В Ленинграде открылась его болезнь — резко ослабло зрение, врачи определили быстро развивающуюся гипертонию на почве нефросклероза. Больше скрывать болезнь было невозможно. Отдых не удался: пришлось срочно вернуться домой.
В Москве он слег и уже не вставал.
Последовательно рассказал Сергею Ермолинскому, что с ним будет происходить в течение полугода: по числам определил все этапы болезни. Дальше все шло как по расписанию.
Лицо его заострилось, он помолодел. Растрепанные волосы делали больного похожим на юношу, на мир смотрели удивленно и ясно синие почти незрячие глаза.
Однажды, подняв глаза на дежурившего у постели Сергея Ермолинского, Михаил заговорил, понизив голос и какими-то несвойственными словами, будто стесняясь:
— Я хотел тебе сказать что-то важное… Понимаешь, как каждому смертному, мне кажется, что смерти нет. Ее просто невозможно вообразить. А она есть.

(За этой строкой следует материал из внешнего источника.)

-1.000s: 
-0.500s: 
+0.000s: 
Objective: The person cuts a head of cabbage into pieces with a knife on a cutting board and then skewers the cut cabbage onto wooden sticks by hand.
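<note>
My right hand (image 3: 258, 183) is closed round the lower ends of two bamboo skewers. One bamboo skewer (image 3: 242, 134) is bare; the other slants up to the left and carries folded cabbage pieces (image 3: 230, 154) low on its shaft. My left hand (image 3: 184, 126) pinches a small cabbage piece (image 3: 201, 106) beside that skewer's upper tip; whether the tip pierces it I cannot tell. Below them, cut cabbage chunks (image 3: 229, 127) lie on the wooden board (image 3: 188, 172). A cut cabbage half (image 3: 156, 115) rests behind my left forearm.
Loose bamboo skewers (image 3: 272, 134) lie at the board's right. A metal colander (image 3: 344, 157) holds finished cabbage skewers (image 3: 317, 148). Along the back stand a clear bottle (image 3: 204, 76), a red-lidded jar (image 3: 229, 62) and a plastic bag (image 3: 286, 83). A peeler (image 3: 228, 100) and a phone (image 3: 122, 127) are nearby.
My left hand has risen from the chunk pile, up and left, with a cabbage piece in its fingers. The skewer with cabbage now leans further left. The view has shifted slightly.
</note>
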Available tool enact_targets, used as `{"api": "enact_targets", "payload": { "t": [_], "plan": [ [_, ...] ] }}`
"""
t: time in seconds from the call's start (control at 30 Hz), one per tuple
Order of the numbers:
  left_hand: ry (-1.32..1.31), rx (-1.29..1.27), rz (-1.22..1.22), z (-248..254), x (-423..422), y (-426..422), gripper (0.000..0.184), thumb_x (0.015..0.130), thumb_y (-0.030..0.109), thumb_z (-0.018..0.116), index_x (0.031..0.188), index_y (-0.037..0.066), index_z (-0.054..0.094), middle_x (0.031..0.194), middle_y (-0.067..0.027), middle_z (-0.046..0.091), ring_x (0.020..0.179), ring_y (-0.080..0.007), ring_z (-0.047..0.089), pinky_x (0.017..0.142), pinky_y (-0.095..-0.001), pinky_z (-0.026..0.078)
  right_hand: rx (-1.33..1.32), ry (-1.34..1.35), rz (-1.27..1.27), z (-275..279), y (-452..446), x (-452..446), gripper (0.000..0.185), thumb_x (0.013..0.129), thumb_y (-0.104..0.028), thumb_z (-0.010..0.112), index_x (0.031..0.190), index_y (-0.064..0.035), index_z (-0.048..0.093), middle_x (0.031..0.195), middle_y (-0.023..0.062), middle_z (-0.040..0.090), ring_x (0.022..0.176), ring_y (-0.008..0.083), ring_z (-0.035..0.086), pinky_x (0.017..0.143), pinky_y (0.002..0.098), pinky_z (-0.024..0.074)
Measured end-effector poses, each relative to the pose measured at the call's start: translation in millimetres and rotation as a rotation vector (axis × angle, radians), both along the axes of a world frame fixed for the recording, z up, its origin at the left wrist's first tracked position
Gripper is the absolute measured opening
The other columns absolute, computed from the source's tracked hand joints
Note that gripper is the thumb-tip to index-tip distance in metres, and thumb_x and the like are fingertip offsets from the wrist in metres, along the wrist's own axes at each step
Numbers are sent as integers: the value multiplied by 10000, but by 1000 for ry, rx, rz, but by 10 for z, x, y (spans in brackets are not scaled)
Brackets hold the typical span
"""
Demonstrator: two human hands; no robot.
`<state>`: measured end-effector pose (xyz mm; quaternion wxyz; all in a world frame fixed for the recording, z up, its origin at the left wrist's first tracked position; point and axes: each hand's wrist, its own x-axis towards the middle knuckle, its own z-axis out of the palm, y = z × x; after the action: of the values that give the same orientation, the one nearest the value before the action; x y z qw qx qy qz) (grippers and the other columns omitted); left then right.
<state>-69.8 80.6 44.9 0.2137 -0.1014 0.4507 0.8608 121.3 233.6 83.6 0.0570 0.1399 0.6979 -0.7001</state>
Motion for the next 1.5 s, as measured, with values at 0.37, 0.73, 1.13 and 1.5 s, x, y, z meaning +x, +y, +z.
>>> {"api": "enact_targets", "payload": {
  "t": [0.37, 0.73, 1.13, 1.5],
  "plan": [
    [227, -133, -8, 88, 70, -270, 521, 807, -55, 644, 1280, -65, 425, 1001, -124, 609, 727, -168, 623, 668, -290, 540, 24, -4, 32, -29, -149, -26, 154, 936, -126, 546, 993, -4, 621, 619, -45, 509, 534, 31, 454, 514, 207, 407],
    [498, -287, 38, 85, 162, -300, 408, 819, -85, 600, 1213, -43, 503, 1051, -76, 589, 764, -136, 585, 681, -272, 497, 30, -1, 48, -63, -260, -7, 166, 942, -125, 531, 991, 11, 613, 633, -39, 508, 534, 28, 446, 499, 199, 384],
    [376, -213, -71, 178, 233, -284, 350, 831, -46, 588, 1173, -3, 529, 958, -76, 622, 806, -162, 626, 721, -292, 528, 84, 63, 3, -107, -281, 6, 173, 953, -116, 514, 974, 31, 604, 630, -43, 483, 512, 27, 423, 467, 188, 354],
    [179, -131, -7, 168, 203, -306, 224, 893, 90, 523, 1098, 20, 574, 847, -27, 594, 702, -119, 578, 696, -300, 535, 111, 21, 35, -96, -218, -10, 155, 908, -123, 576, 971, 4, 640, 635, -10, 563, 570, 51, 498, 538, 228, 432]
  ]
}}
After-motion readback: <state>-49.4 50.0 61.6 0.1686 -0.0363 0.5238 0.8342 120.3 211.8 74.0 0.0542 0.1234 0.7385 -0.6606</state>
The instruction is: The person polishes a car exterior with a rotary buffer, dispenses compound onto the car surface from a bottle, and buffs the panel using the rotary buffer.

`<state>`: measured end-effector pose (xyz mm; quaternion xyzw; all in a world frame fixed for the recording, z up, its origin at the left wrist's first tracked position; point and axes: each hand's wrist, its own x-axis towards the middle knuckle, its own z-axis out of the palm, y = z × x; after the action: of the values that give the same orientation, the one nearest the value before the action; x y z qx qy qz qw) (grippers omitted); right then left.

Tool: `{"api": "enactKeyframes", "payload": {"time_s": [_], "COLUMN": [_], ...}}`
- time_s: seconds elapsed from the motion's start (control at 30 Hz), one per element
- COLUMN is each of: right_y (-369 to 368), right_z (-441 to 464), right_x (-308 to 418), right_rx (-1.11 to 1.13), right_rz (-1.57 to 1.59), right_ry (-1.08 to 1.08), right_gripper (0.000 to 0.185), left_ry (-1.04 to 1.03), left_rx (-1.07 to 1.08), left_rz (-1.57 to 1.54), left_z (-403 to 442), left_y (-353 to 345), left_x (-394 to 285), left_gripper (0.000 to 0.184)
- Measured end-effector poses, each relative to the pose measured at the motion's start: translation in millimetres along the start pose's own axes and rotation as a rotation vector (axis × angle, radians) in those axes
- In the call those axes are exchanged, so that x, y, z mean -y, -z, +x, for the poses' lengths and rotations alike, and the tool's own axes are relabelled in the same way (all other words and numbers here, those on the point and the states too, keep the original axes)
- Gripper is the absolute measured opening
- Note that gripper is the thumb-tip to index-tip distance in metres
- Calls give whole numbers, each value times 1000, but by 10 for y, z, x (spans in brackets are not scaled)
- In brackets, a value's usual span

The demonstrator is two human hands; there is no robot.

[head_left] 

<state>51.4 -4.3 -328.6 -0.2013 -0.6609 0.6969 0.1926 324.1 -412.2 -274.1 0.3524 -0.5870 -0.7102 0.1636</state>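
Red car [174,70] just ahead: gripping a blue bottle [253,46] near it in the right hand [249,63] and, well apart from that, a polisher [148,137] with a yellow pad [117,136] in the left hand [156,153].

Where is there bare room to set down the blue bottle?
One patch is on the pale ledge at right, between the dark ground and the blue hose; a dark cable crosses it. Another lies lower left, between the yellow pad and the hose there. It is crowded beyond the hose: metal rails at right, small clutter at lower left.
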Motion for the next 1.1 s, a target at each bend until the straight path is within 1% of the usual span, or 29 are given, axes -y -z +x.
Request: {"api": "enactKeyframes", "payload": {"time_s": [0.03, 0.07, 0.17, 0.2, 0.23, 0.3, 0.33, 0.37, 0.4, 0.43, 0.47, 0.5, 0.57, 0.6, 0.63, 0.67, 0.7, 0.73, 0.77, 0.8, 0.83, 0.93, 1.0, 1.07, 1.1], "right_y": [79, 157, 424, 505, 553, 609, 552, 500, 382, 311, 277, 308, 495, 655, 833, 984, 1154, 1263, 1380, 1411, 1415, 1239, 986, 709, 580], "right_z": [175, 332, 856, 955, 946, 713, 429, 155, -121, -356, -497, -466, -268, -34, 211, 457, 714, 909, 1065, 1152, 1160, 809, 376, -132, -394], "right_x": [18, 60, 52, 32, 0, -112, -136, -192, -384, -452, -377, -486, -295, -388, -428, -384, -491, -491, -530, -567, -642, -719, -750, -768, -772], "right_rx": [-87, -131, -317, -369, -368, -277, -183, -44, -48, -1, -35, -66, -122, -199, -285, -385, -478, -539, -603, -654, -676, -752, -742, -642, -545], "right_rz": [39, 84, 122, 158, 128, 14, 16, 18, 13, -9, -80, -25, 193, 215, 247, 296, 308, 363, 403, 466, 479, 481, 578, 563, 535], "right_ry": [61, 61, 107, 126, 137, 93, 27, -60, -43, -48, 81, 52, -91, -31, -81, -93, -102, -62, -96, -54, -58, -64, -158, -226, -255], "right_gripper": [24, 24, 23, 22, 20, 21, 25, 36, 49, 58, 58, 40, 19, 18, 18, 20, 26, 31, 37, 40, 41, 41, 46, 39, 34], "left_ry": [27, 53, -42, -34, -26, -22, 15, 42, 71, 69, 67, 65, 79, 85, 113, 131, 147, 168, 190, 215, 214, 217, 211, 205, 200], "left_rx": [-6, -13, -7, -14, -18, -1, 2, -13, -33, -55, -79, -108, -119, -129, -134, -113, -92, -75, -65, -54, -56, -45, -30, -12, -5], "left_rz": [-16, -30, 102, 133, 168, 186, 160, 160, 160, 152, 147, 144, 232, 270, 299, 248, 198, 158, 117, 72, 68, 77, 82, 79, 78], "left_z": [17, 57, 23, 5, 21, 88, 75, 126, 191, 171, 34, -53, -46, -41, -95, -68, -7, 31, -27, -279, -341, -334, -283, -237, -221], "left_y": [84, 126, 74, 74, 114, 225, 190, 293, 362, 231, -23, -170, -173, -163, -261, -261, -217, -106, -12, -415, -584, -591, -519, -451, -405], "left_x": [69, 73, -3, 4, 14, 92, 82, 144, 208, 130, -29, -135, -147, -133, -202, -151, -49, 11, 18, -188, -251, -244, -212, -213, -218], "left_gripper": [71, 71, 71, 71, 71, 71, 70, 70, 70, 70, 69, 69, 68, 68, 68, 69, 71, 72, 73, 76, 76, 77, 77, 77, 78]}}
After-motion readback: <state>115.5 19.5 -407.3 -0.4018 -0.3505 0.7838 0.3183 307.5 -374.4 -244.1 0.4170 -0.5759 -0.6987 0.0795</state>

Он задумался и договорил самое главное:
— Она есть, но не совсем. Духовное общение с человеком после его смерти отнюдь не прерывается, наоборот — оно может обостриться… И очень важно, чтобы так случилось. Атак случается не часто. Надо стараться… Фу-ты. — перебил он сам себя. — Я, кажется, действительно совсем плох, если заговорил о таких вещах, ты не находишь?
Боль становилась непереносимой. Однажды Михаил попросил Лену, чтобы она взяла у Шиловского револьвер — не мог больше терпеть пытку. Укол — и на время он затихал. Елена Сергеевна тихо плакала, присев к кухонному столу.
В доме было тихо. Исхудавшее тело, распростертое на тахте в синем кабинете, — жизнь обтекала, не касалась его. Слова пролетали и исчезали, как туманы над вечерней землей.
«Боги, боги мои! Как грустна вечерняя земля! Как таинственны туманы над болотами. Кто блуждал в этих туманах, кто много страдал перед смертью, кто летел над этой землей, неся на себе непосильный груз, тот знает. Это знает уставший. И он без сожаления покидает туманы земли, ее болотца и реки, он отдается с легким сердцем в руки смерти, зная, что только она одна успокоит его».